Bug #51370 Weighted Fulltext Query by Document Area Inefficient
Submitted: 22 Feb 2010 0:03 Modified: 22 Feb 2010 6:18
Reporter: Jaimie Sirovich Email Updates:
Status: Verified Impact on me:
None 
Category:MySQL Server: FULLTEXT search Severity:S4 (Feature request)
Version:5.1 OS:Any
Assigned to: CPU Architecture:Any
Tags: benchmarks, fulltext, speed, weight

[22 Feb 2010 0:03] Jaimie Sirovich
Description:
There is currently no (computationally-efficient) way to implement the following:

"Find me all documents on 'blah1 blah2' ...
**with preference/more importance on document title"**

Most propose solutions, but none of the solutions have nice query plans or just plain don't work.  For example:

A) Repeat the words twice, etc.
This doesn't work well, and especially on short documents this actually hurts.  Plus it's a hack by most measures.

B) WHERE MATCH(col1) ON (query) OR|+ MATCH(col2) ON (query)
This blows up right away with even small numbers of rows.  Actually, the second you use + or OR with FTS it basically won't hit the index.  I guess that makes sense.  Similar talk re: Oracle here --

http://www.dba-oracle.com/t_text_index_multi_column_search.htm

"The problem with this above approach was that we have found the performance to be unexpectedly slow when used with even 10,000 documents. In our environment a typical search with the above query with CONTAINS(1) OR CONTAINS(2) would take around 2 - 4 seconds to complete."

It seems like that approach will never be fast for computational reasons.  Oracle introduced 'field sections' to make it happen.

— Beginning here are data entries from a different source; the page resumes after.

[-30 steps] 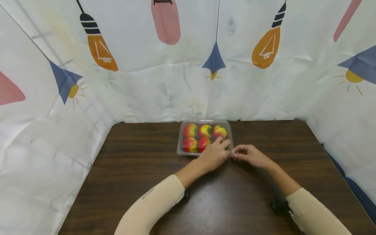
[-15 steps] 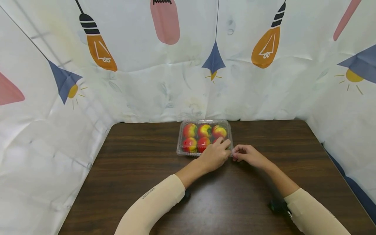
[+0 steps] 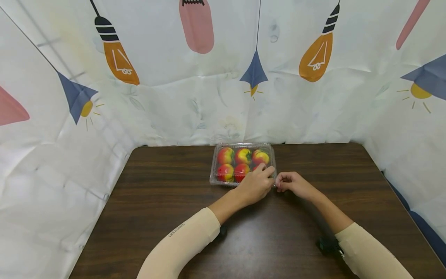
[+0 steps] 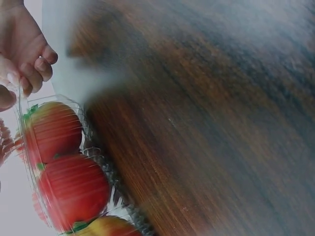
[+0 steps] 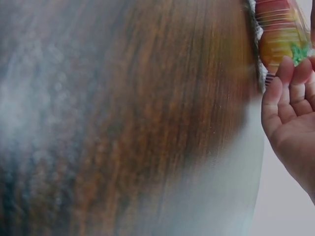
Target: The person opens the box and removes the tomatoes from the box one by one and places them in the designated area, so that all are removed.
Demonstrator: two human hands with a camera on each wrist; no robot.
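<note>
A clear plastic clamshell box (image 3: 213,170) stands near the far edge of the table with its lid down. Several red-and-yellow round fruits (image 3: 225,172) with green leaves show through it in two rows. My left hand (image 3: 256,185) rests on the lid at the front right, fingers spread over the plastic and partly covering the fruit there. At the front right corner my right hand (image 3: 296,185) pinches the box's edge between thumb and forefinger. In the left wrist view, its other fingers (image 4: 32,76) hang loosely curled beside the lid's rim. The right wrist view shows those fingertips close to the ridged side.
The dark wood-grain table (image 3: 167,186) spreads around the box. A white curtain (image 3: 167,112) printed with lamps and bulbs hangs right behind the far edge and along both sides. Dark wrist devices sit under both sleeves, one by the right forearm (image 3: 338,217).
Both hands keep almost the same place at the box's right front corner. The right forearm has shifted very slightly to the left; the box has not visibly moved.
</note>
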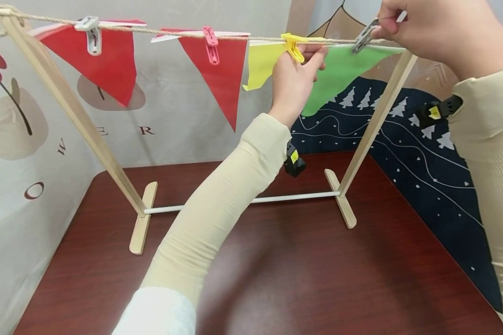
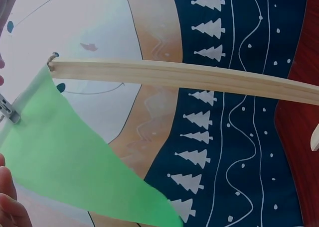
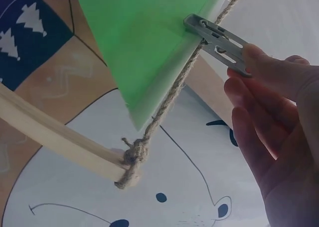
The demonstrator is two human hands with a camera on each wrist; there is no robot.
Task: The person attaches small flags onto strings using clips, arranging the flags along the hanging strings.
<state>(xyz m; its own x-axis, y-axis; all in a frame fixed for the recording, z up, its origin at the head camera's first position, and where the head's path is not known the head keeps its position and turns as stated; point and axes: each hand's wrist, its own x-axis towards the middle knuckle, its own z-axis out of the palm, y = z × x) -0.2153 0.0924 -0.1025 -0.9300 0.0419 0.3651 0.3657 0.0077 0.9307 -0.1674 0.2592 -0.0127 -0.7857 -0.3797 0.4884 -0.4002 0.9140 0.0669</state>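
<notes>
A green pennant (image 1: 337, 74) hangs at the right end of the rope (image 1: 167, 31), its white upper edge along the rope. My right hand (image 1: 448, 35) pinches the handle end of a grey clothespin (image 3: 214, 40); its tip lies over the rope and the pennant's top edge. Beside a yellow clothespin (image 1: 293, 45), my left hand (image 1: 292, 83) pinches the green pennant's upper left part at the rope. That yellow clothespin sits on the rope over a yellow pennant (image 1: 261, 65), partly hidden behind the left hand.
Two red pennants hang further left, under a white clothespin (image 1: 93, 36) and a pink clothespin (image 1: 211, 45). Slanting wooden posts (image 1: 73, 111) carry the rope, joined low down by a white rod (image 1: 295, 198). The stand rests on a dark red table (image 1: 318, 270); printed cloths hang behind.
</notes>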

C) Using composite index to find, then the sum of a dual index to sort:
WHERE MATCH(col1_and_col_2_col) ON (query) ... ORDER BY MATCH(col1) ON (query) + MATCH(col2) ON (query)

This one works OK because the restriction is fast, but the sort still isn't cheap.

D) Resorting the results near the top.
This works well, but it's still not ideal, nor does SQL want to do a 'partial sort' without jumping through hoops.

It appears the weight idea can't be implemented without something in the index itself.  I don't see any way to do this currently, even with a custom parser.  There's no place to put the information.

How to repeat:
Attempt any of the above solutions and note that the query plan is poor or that the effects are undesirable (as with repeating the words in the indexed column).

Suggested fix:
I don't think any of these solutions actually 'works.'  I'd propose the following.  When you create a fulltext column INDEX, it can receive a default contribution/weight.  

CREATE FULLTEXT INDEX index_name ON tbl_name (col_1 WEIGHT 2, col_2 WEIGHT 1);

-or-

WHERE MATCH(col_1 WEIGHT 2, col_2 WEIGHT 1) ON (query)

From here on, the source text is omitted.